* EXERCISE OBJECTIVE *
A faithful, complete transcription of the listing is required.

* RECORDED INFORMATION *
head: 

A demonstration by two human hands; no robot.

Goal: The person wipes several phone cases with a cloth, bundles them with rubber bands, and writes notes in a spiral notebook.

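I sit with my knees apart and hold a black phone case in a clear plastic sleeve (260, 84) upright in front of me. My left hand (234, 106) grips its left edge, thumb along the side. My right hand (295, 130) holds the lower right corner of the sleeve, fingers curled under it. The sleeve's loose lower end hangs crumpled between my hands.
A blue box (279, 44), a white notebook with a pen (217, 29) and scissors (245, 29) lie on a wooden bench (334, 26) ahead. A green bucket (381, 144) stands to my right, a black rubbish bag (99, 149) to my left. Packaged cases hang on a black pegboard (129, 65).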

* SOLUTION TO THIS EXERCISE *
head: 

A demonstration by two human hands; no robot.

Goal: The person wipes several phone cases with a cloth, bundles them with rubber bands, and writes notes in a spiral notebook.

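I sit with my knees apart and hold a black phone case in a clear plastic sleeve (260, 84) upright in front of me. My left hand (234, 106) grips its left edge, thumb along the side. My right hand (295, 130) holds the lower right corner of the sleeve, fingers curled under it. The sleeve's loose lower end hangs crumpled between my hands.
A blue box (279, 44), a white notebook with a pen (217, 29) and scissors (245, 29) lie on a wooden bench (334, 26) ahead. A green bucket (381, 144) stands to my right, a black rubbish bag (99, 149) to my left. Packaged cases hang on a black pegboard (129, 65).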

The exercise is now finished.